15 The Tear

10 1 0
                                    

You have to love the feel of a brand new T-shirt. You know... the softness of the brushed cotton. It feels so good. 

That's what I was thinking to myself when I pulled a nice, new T-shirt on over my head after a long day at work. I thought about the color of it too - purple. It really works with my skin tone. 

For me to even think about something looking good on me is an accomplishment in itself. I don't buy myself new clothes very often. I can't afford them, but that's okay. It means I get really good mileage out of what I have. Believe me; I get my money's worth when it comes to clothes! 

It doesn't bother me that my closet is full of old things. Heck, I'm old, so I guess it's okay that my clothes are old too. What's that Dr. Seuss rhyme that my daughter loved so much when she was little? My hat is old, my teeth are gold, I'm havin' a bird I'm holdin'. 

Not exactly how it went, but that's how it went for her, and that's how we'll always remember it.

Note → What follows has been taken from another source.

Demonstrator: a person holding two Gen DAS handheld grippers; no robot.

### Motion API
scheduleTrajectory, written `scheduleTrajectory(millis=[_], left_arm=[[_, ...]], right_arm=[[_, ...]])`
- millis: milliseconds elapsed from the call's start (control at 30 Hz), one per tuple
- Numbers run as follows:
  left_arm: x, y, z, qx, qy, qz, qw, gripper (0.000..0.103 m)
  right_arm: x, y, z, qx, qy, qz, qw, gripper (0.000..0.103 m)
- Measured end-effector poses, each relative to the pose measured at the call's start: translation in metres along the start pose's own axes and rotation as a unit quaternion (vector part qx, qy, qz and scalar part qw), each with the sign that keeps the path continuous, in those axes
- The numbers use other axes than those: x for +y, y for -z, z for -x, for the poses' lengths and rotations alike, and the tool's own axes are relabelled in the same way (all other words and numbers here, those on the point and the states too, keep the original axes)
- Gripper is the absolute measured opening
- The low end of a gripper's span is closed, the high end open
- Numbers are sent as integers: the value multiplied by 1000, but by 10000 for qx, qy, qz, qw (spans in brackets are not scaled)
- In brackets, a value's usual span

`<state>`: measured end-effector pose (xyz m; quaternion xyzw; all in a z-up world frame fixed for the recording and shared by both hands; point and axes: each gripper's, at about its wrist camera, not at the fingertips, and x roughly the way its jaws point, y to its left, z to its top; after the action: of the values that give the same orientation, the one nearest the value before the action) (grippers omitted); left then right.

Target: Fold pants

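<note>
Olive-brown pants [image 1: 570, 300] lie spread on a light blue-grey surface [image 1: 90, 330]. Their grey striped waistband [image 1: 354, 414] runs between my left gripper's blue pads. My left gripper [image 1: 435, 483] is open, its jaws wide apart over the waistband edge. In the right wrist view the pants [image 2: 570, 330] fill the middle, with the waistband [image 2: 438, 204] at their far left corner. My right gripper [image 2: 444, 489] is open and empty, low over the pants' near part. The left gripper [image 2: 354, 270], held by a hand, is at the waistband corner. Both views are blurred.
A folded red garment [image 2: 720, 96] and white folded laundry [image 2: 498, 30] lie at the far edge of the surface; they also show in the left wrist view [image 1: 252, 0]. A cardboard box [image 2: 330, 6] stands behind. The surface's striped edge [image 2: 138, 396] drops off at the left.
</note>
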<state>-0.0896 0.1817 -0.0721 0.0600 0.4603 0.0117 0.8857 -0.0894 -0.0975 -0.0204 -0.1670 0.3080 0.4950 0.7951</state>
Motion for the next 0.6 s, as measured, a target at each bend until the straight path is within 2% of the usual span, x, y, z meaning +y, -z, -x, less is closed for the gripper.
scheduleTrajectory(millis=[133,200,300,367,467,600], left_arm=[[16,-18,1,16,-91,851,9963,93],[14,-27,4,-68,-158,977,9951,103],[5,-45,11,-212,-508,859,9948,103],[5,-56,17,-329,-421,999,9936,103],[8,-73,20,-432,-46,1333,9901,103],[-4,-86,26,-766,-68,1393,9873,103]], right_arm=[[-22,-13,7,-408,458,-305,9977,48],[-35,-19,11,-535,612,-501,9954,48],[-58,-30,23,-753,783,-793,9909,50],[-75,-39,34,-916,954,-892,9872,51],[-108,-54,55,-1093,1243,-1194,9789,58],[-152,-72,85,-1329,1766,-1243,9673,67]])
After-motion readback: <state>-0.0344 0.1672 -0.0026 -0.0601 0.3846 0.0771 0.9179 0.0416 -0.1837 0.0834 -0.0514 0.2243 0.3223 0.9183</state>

The fact is, even if I could afford to have a closet full of fancy, new things, I'd rather have a brand new $7.99 T-shirt than a $100 dress. Ask anyone who knows me, and they'll tell you that's just me. 

So out the door I go, throwing my purse over my shoulder and just what do you think is staring at me? Skin! My skin - right along the seam of the shoulder. My brand new T-shirt that I just spent $7.99 on has a tear in it! All I wanted was to do the wash and wear thing, and I'm heading to the car, and the wear thing isn't happening so good now because I'm aware that there's a tear in my nice new T.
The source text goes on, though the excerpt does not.